PROVIDED RECORDS:
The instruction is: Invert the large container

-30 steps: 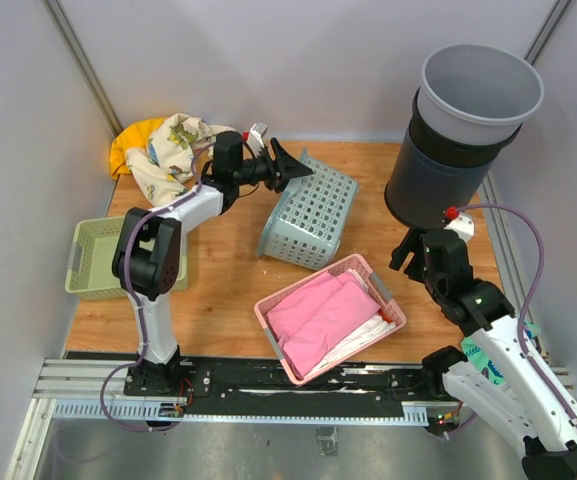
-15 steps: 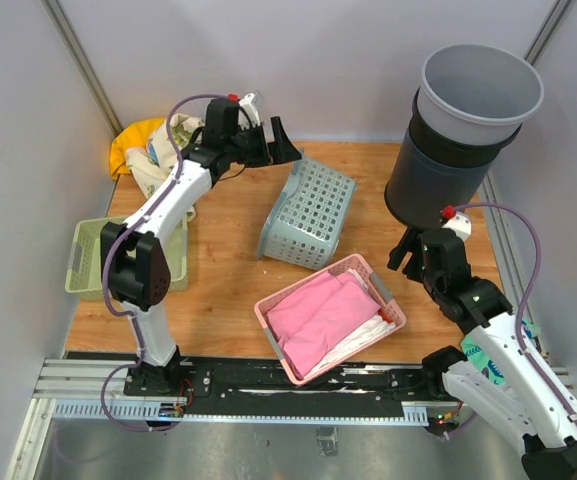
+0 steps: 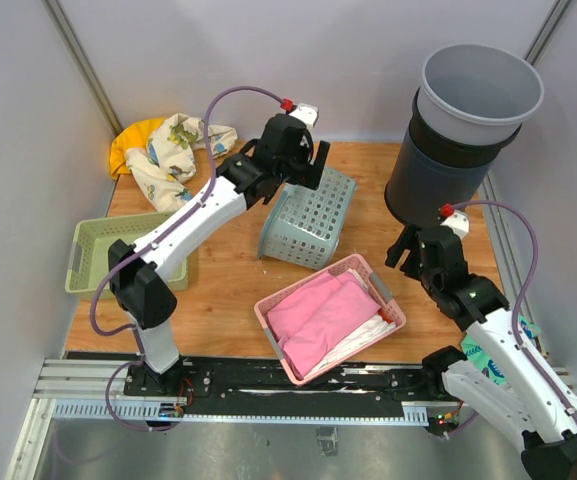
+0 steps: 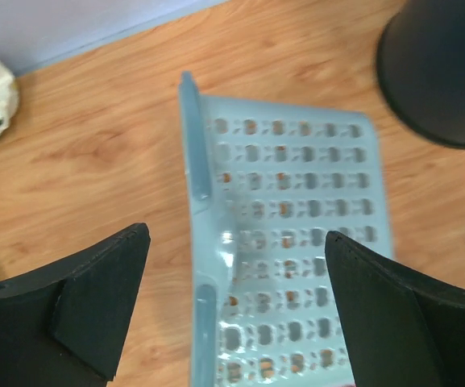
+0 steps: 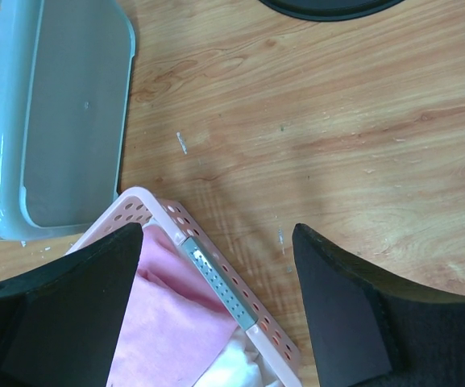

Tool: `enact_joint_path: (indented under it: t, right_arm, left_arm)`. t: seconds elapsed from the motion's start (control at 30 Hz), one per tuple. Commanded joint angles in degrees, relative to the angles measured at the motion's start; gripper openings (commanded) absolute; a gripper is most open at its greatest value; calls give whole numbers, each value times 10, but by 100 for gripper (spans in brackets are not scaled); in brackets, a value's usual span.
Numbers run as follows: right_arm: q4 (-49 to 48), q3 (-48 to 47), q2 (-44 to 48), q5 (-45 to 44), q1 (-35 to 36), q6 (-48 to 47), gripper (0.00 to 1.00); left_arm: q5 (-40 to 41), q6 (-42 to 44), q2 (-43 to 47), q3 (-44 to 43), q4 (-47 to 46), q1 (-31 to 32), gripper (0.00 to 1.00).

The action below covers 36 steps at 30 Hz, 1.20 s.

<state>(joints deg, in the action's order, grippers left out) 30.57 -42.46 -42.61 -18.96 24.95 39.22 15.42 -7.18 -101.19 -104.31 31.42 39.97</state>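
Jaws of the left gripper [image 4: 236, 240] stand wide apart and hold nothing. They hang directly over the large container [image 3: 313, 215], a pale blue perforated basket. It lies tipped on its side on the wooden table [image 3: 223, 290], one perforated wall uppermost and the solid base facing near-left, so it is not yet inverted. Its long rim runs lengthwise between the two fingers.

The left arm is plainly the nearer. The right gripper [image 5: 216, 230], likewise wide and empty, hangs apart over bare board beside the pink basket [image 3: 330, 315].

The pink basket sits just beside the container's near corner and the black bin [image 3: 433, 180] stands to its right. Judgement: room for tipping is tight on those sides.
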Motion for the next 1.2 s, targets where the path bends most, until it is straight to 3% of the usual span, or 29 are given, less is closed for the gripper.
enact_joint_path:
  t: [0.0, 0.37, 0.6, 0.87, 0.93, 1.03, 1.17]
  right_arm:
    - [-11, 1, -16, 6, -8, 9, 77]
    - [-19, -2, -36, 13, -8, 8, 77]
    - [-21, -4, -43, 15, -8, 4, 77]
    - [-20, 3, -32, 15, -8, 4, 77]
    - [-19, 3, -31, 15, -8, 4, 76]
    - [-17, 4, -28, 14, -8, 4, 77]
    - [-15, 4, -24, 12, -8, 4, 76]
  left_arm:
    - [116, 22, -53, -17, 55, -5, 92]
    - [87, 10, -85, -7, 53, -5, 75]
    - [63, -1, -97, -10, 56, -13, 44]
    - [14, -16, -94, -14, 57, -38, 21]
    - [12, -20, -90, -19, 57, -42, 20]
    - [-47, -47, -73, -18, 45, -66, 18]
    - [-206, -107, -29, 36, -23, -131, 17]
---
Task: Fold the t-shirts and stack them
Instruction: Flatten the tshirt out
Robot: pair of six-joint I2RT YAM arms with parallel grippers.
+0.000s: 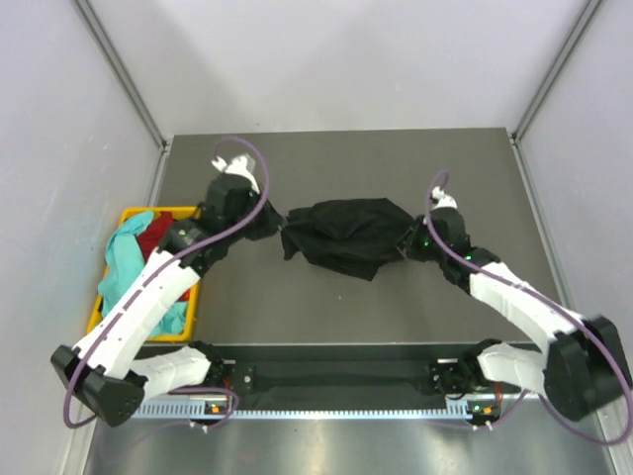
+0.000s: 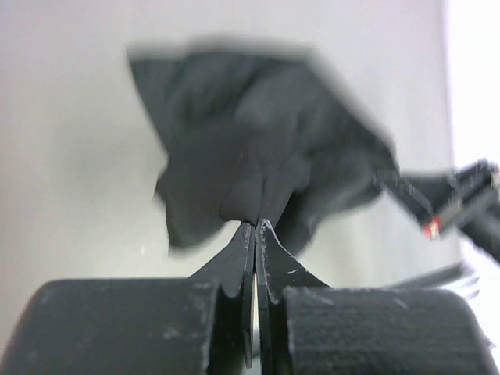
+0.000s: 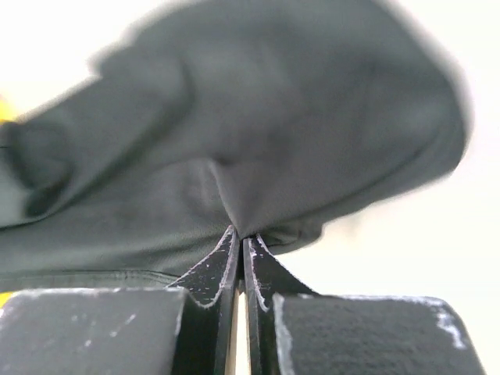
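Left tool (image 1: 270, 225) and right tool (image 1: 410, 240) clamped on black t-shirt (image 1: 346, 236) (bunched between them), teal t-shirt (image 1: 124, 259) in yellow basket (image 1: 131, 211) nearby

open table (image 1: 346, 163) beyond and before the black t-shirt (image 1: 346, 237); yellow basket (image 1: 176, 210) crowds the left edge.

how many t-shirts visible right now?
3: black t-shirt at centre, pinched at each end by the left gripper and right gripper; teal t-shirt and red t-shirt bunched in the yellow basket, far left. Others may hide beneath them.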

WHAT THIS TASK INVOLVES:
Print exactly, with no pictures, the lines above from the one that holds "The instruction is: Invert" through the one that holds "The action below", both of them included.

TASK OUTPUT:
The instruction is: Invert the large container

-30 steps: 
-15 steps: 
+0 steps: 
+0 steps: 
+0 steps: 

Tool: `enact_joint_path: (indented under it: t, right_arm, left_arm)`. t: seconds elapsed from the motion's start (control at 30 Hz), one per tuple. Commanded joint angles in degrees, relative to the angles measured at the motion's start; gripper openings (commanded) absolute; a gripper is most open at its greatest value; calls give whole numbers, each value times 10, but by 100 for gripper (spans in brackets are not scaled); in brackets, a value's usual span.
Numbers run as follows: right_arm: q4 (-49 to 48), q3 (-48 to 47), q2 (-44 to 48), q5 (-45 to 44), q1 (-35 to 36), q6 (-48 to 47), gripper (0.00 to 1.00); left_arm: q5 (-40 to 41), q6 (-42 to 44), q2 (-43 to 47), q3 (-44 to 43), q4 (-47 to 46), q1 (-31 to 32), gripper (0.00 to 1.00).

The action below covers 36 steps at 30 Hz, 1.20 s.

The answer has been written out in full.